Code rarely works the first time you run it. Simple things are often missing even in languages that help us more.

So, you need to get good at a variety of debugging techniques, and be able to find bugs, fix them, and move on to the next one right away, because this is pretty iterative.

  • One approach is to introduce printf's or WriteLine's depending on your language and environment. You'll need a lot of them so use numbering or something to keep them straight:

    printf ("message 1: %... %...\n", ..., ... );
    printf ("message 2: %...\n", ... );

    Remember you're using simple statements interconnected by lots of local, right?
    So, that's what we print in the printf's — those local variables. Also use printf's to see your flow of control. Put them at the top of control strutuctes (loops, switch'es, case statements). Put them in the control structures; put them at the end of control structures where code paths join back together.

  • Use single stepping in a debugger to watch control flow and to watch variables get values. Remember you're using simple statements connected by variables right?

  • Always keep the program compiling.
    Remember you're adding small increments of code, then compiling, running, and debugging that new code. This helps a lot with debugging, since you know what is working vs. what is new.


Before or early on in your coursework:

When you have the flexibility to do so, choose a good language and development environment.

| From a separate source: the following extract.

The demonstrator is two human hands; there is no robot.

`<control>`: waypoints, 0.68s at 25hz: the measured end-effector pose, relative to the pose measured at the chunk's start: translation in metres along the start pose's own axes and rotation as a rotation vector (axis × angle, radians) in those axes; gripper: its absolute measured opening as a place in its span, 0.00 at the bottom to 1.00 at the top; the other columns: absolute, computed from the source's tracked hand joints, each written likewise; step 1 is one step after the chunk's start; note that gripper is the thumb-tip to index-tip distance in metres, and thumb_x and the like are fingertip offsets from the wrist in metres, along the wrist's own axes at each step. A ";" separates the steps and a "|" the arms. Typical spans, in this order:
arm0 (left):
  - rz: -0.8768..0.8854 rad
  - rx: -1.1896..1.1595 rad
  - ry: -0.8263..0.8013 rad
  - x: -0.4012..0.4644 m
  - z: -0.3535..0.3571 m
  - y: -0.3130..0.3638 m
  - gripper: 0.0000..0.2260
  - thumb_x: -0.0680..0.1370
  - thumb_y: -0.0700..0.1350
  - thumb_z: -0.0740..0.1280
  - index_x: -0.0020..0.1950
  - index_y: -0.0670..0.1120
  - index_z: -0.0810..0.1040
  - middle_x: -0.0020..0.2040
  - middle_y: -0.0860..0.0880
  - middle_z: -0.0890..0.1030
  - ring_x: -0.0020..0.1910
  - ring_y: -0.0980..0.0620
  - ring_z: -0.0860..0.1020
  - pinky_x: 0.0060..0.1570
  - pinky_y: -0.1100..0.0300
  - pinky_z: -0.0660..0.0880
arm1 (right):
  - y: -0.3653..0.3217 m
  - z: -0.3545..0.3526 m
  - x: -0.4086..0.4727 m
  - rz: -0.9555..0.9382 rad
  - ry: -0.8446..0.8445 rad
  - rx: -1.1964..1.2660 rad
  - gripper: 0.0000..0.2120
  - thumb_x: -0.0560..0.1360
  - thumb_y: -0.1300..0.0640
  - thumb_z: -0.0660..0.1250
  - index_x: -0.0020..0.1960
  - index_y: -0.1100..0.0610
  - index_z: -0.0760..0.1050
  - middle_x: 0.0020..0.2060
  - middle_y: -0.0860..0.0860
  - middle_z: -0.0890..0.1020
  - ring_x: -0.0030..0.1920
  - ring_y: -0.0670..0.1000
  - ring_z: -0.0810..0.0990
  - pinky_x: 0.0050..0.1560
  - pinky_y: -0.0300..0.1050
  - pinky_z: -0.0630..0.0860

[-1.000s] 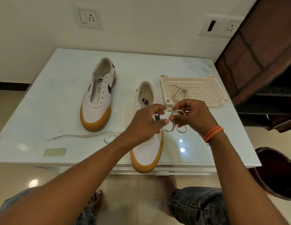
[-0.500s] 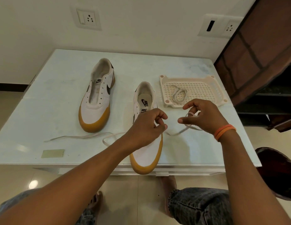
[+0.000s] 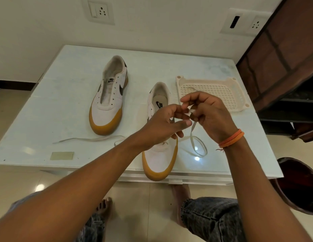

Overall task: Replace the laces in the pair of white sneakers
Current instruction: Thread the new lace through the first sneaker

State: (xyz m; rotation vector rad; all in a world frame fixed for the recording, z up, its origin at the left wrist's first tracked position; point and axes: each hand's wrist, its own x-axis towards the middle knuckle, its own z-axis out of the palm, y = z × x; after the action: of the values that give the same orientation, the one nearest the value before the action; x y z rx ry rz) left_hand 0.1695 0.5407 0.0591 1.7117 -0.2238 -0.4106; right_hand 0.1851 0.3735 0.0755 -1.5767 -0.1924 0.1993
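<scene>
Two sneakers [image 3: 109,100] on table [image 3: 65,105], tray [image 3: 237,95] right of them

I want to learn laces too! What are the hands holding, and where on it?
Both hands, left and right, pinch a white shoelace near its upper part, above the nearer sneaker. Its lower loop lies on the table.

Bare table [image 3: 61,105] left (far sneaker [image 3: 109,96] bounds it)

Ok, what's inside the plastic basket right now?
The basket's mesh floor shows bare on the part in view. Its near-left corner is covered by the right hand, which pinches a white lace, so anything lying there cannot be seen.
</scene>
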 end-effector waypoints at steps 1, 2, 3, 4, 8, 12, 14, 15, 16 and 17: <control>0.007 -0.033 0.007 0.000 -0.001 0.000 0.16 0.78 0.45 0.69 0.65 0.47 0.73 0.51 0.51 0.82 0.37 0.52 0.83 0.37 0.60 0.80 | 0.001 0.002 0.000 0.011 -0.018 -0.002 0.21 0.64 0.70 0.56 0.50 0.61 0.80 0.42 0.56 0.80 0.38 0.52 0.72 0.35 0.40 0.69; 0.002 -0.069 0.009 0.000 -0.003 0.001 0.17 0.78 0.44 0.69 0.66 0.47 0.73 0.49 0.50 0.83 0.37 0.52 0.82 0.37 0.59 0.79 | 0.002 0.003 0.000 0.021 -0.028 0.007 0.20 0.64 0.69 0.56 0.50 0.60 0.80 0.43 0.55 0.79 0.37 0.52 0.71 0.35 0.41 0.69; -0.015 -0.093 -0.002 0.000 -0.006 0.001 0.19 0.78 0.44 0.68 0.69 0.48 0.71 0.49 0.49 0.83 0.38 0.52 0.82 0.38 0.59 0.79 | 0.003 0.004 0.000 0.032 -0.030 0.028 0.20 0.63 0.69 0.56 0.49 0.60 0.80 0.43 0.55 0.78 0.37 0.53 0.70 0.35 0.43 0.68; -0.036 -0.102 -0.023 0.000 -0.010 0.002 0.20 0.79 0.43 0.68 0.70 0.49 0.71 0.49 0.49 0.83 0.39 0.52 0.82 0.39 0.59 0.78 | 0.003 0.003 0.000 0.042 -0.030 0.056 0.20 0.62 0.69 0.56 0.48 0.59 0.80 0.43 0.55 0.77 0.38 0.55 0.69 0.36 0.44 0.68; -0.063 0.038 -0.078 -0.001 -0.024 0.003 0.09 0.79 0.43 0.67 0.59 0.46 0.79 0.45 0.50 0.83 0.39 0.53 0.81 0.38 0.60 0.78 | 0.000 0.005 0.000 0.055 -0.032 0.123 0.21 0.60 0.70 0.55 0.42 0.56 0.81 0.39 0.55 0.74 0.37 0.53 0.70 0.35 0.44 0.68; -0.140 -0.009 -0.168 0.000 -0.034 0.005 0.09 0.79 0.45 0.67 0.58 0.43 0.78 0.50 0.47 0.84 0.41 0.52 0.81 0.42 0.56 0.79 | 0.002 0.007 0.001 0.046 0.010 0.141 0.20 0.61 0.71 0.55 0.40 0.56 0.81 0.37 0.55 0.74 0.38 0.50 0.71 0.36 0.43 0.70; -0.168 -0.052 -0.195 0.000 -0.037 0.006 0.12 0.79 0.44 0.68 0.61 0.43 0.77 0.51 0.45 0.84 0.41 0.51 0.80 0.43 0.55 0.79 | 0.005 0.009 0.003 0.029 0.025 0.155 0.20 0.61 0.71 0.55 0.41 0.56 0.81 0.37 0.55 0.74 0.38 0.51 0.71 0.36 0.43 0.71; -0.163 -0.049 -0.209 -0.001 -0.038 0.006 0.12 0.79 0.43 0.68 0.61 0.42 0.77 0.51 0.43 0.84 0.40 0.51 0.80 0.42 0.56 0.79 | 0.006 0.010 0.004 0.022 0.029 0.150 0.19 0.62 0.71 0.55 0.41 0.56 0.81 0.37 0.54 0.74 0.38 0.51 0.71 0.37 0.43 0.72; -0.148 -0.040 -0.222 -0.001 -0.039 0.006 0.11 0.78 0.42 0.68 0.60 0.41 0.77 0.51 0.40 0.83 0.38 0.52 0.79 0.41 0.57 0.79 | 0.007 0.011 0.005 0.018 0.032 0.138 0.19 0.62 0.71 0.55 0.41 0.56 0.81 0.36 0.54 0.74 0.38 0.51 0.71 0.37 0.43 0.72; -0.133 -0.031 -0.229 -0.001 -0.040 0.007 0.10 0.78 0.41 0.68 0.59 0.41 0.78 0.51 0.38 0.82 0.37 0.53 0.79 0.41 0.58 0.79 | 0.008 0.011 0.005 0.015 0.035 0.126 0.19 0.62 0.70 0.56 0.41 0.56 0.81 0.36 0.53 0.74 0.38 0.52 0.70 0.37 0.44 0.72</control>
State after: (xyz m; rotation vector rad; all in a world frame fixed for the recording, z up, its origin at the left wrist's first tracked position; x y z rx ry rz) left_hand 0.1848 0.5765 0.0716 1.6536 -0.2692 -0.7068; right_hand 0.1874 0.3852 0.0673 -1.4562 -0.1381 0.1923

Seek out and learn the automatic code formatting tool in your development environment, if that is availble. For example, you can use control-k, followed by control-d in Visual Studio. In Eclipse, it might automatically reformat as you type.

Seek out and learn the two basics of your debugger: statement single step and variable inspection. (Later, you'll want to be able to set a break point and run to it, so you don't have to single step past code you know is working.)

During assignments:

Get a good approach or overall design before too much coding. Use code coding habits & style. Write simple lines of code connected by variables. Write small increments of code, and compile & run that.


Common problems in C

  • uninitialized variables — get in the habit of initializing local variables
  • null pointers — if you return null you'll have to check for it; otherwise, try to return something meaningful instead
  • memory used after free'd — local arrays disappear after leaving a function
  • missing break statement — easy to do in C, lint tools might help
  • redirected output is lost / doesn't appear when program crashes — don't redirect to a file, or, pipe to tee to capture the file and see the console output as well. (And an alternative is to flush stdout on signals.)